From: unruh on
On 2010-04-28, Rahul <nospam(a)nospam.invalid> wrote:
> unruh <unruh(a)wormhole.physics.ubc.ca> wrote in
> news:slrnhtgmis.biq.unruh(a)wormhole.physics.ubc.ca:
>
> Thanks unruh. My bad. I should explain more.
>>
>> Sorry, you talk about "this disk" and then you talk about raid, which
>> implies more than one physical disk. You talk about "raid-bios" but I
>> do not know wthat that means.
>
> There are 3 physical disks in the machine. The server has been running
> for a long time and when it was running I used to see only one disk from
> within Linux.

OK.

>
> The bootup process is confusing. There is a std. machine BIOS. But there
> is also a "Adaptec SCSI BIOS". Plus a "LSI MegaRAID Controller Utility".

? Where is this "utility"? Is it on the disk?
>
> Does the last one imply this is a "software RAID?" I am not sure.

Not sure. Is the Adaptec card a raid card (in which case it is probably
"hardware raid) or if it is just an ordinary scsi card, then it is
probably some sort of software raid.

>
> I did go into the MegaRAID Utility and it shows 3 physical disks and one
> logical disk using a RAID5.
>
>>Is this the abortion known as software
>> raid contained on many motherboards, which is, as far as I can tell, a
>> useless piece of junk.
>
> I am not sure. How does one tell. I totally agree with you: I'd never do
> software RAID myself. But this machine is pretty old and not designed by
> me unfortunately.

No, the abortion is that mother board manufacturers claim that they
support raid, but it turns out to be a software raid which requires
drivers etc. Far better off just using the software raid within Linux.
It seems to work well (I have a copule of disks with raid0, and the
throughput to the disks really is about twice the throughput to a single
disk in speed.) I needed it to have the disk be able to keep up with
gigabit ethernet data input.


>
>> You will probably need at least one partition
>> on one of your disks that is NOT raid. and use that to contain the
>> /boot directory, so your bios can find the absolute sectors on that
>> disk and download the second stage grub loader.
>
> The plus point is that this was a perfectly running machine till just a
> few days ago. So I guess whatever setup it had was bootable. Its just
> that something's broken down or was accidentally changed and I cannot
> figure out what!
>
>> Remember that on bootup, the ONLY thing available is the disk access
>> software in the bios.
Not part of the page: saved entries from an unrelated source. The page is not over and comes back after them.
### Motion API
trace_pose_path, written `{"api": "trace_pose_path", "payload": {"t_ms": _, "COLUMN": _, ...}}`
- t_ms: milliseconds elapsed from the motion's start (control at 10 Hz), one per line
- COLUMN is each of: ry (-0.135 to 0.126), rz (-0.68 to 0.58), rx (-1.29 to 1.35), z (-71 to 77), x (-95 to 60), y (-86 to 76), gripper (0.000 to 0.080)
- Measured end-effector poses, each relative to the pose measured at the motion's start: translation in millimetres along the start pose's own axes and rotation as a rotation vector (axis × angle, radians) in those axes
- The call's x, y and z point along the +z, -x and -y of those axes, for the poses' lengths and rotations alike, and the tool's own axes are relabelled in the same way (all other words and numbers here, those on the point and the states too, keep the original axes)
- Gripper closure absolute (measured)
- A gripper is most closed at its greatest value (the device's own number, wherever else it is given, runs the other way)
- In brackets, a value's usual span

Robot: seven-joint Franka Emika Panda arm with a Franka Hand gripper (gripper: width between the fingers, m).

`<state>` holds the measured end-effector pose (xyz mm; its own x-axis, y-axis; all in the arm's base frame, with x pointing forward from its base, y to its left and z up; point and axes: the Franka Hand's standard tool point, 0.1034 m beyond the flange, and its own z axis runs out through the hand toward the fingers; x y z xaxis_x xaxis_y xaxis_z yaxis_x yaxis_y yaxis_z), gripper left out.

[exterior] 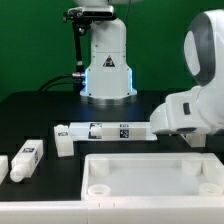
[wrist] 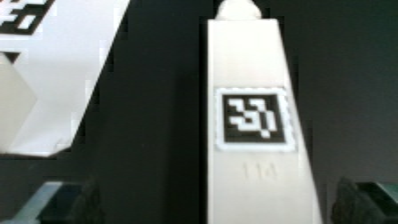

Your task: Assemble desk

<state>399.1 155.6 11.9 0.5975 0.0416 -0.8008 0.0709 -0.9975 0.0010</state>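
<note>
White plastic fills your wrist view: one square leg [wrist: 254, 70] of the kit lies flat on the black desk [wrist: 160, 120]. Its black-and-white tag [wrist: 254, 117] faces the camera and its narrowed tip points away from the hand [wrist: 210, 203]. Your hand is released and spread wide. Its two dark fingers [wrist: 50, 205] stand one on each side of the leg. A strip of bare desk shows between each finger and the white plastic, so nothing is grasped or touched. Just beside this leg, across a dark gap, you see a second white part [wrist: 45, 100] carrying its own tag [wrist: 22, 15]; you cannot tell from this view which piece it is.

In the exterior view, the tabletop panel [exterior: 150, 175] lies at six o'clock, rim up, with a round socket [exterior: 98, 186] showing in one near corner. At eight o'clock, well apart from the panel, a loose leg [exterior: 28, 157] with a tag lies on the desk, and another white piece [exterior: 3, 163] is cut off by the frame at nine o'clock. Near the centre the marker board [exterior: 110, 130] stretches across, with a white block [exterior: 64, 140] touching or just beside its nine o'clock end; which, you cannot tell. The robot base [exterior: 105, 60] with its blue light [exterior: 87, 78] stands at twelve o'clock. The arm [exterior: 192, 105] reaches in from three o'clock, and its bulk hides the hand in this view.
</note>
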Motion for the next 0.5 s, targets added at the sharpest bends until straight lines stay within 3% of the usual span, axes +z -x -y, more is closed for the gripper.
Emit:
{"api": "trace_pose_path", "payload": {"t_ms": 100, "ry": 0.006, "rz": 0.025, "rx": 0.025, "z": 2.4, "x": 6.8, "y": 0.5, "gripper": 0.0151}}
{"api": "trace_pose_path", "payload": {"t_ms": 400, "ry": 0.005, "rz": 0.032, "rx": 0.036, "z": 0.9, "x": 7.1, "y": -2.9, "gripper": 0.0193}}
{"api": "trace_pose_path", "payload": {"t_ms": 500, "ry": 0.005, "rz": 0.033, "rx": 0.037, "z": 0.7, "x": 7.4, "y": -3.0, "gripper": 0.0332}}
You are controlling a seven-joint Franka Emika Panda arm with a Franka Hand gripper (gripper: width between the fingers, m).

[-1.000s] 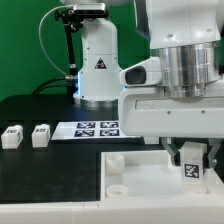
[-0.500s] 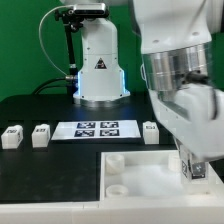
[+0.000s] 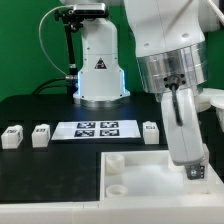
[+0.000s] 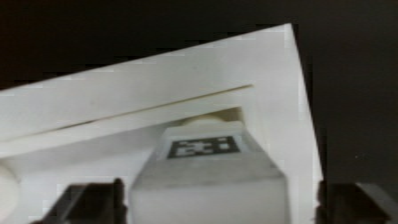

It has access to no drivers or any other
>> software. It can only load absolute disk sectors into memory to run
>> them. If the boot loader is not at some absolute disk address on one
>> disk ( and if you use striped raid, it is not) the bios disk reader
>> cannot do anything.
>
> What you say does make sense. But the machine was booting up so far so I
> am thinking there has to be a way to fix it. Just not sure how.
>

Yeah. I am afraid it will have to be one of the other experts here, not
me. Sorry.

>
From: unruh on
On 2010-04-28, Robert Heller <heller(a)deepsoft.com> wrote:
> At Wed, 28 Apr 2010 18:43:21 +0000 (UTC) Rahul <nospam(a)nospam.invalid> wrote:
>
>>
>> Robert Heller <heller(a)deepsoft.com> wrote in
>> news:2O2dnbs2uokx40XWnZ2dnUVZ_tudnZ2d(a)posted.localnet:
>>
>> Thanks Robert!
>>
>>
>> > *Exactly* what sort of disks are on this internal MegaRAID controller?
>>
>> SCSI disks for sure. I opened the box.
>>
>> > Do you know *exactly* what make/model of MegaRAID controller it is?
>> > Its start up screen *should* tell you something. If nothing else,
>> > crack open the case and have a look at the drives & controller board.
>>
>> Sure. I'll find that out and post. I have a strong suspicion this has to do
>> with the drivers. Somehow my rescue disk doesn't have the drivers needed to
>> access the MegaRAID.
>
> That seems odd. The CentOS 5.4 kernel (2.6.18-164.15.1.el5) includes
> megaraid.ko and megaraid/megaraid_mbox.ko in its SCSI drivers, which
> should support this -- I looked at the modules.alias file and
> /usr/share/hwdata/pci.ids -- a large number of controllers seem to be
> covered. What kernel / distro rescue disk are you using? Maybe you
> need a better rescue disk...

The problem "is" that grub seems to be dying before the kernel is
loaded, and perhaps before anything is loaded. Thus the existence of the
modules cannot be used. (I assume) It is not clear to me exactly when in
the boot process grub dies.


>
From: Rahul on
TomT <TomT(a)UnrealBox.invalid> wrote in
news:to4ht5de837u69h83go5fhkbb5rnukv9o1(a)4ax.com:

> GRUB is obviously installed. You may want to reinstalled it but first,
> just for laughs, after the cursor, type "find /boot/grub/stage1"
> (without the quotes of course) and see if it returns anything. If it
> does we'll go from there. If not, you're no worse off.
>

If I do:

grub>find /grub/stage1

It does work. I used the root and setup commands pointing to the location
returned. Still no luck.

--
Rahul
From: TomT on
Rahul <nospam(a)nospam.invalid> wrote:

>TomT <TomT(a)UnrealBox.invalid> wrote in
>news:to4ht5de837u69h83go5fhkbb5rnukv9o1(a)4ax.com:
>
>> GRUB is obviously installed. You may want to reinstalled it but first,
>> just for laughs, after the cursor, type "find /boot/grub/stage1"
>> (without the quotes of course) and see if it returns anything. If it
>> does we'll go from there. If not, you're no worse off.
>>
>
>If I do:
>
>grub>find /grub/stage1
>
>It does work. I used the root and setup commands pointing to the location
>returned. Still no luck.

Then I can only suggest you reinstall GRUB.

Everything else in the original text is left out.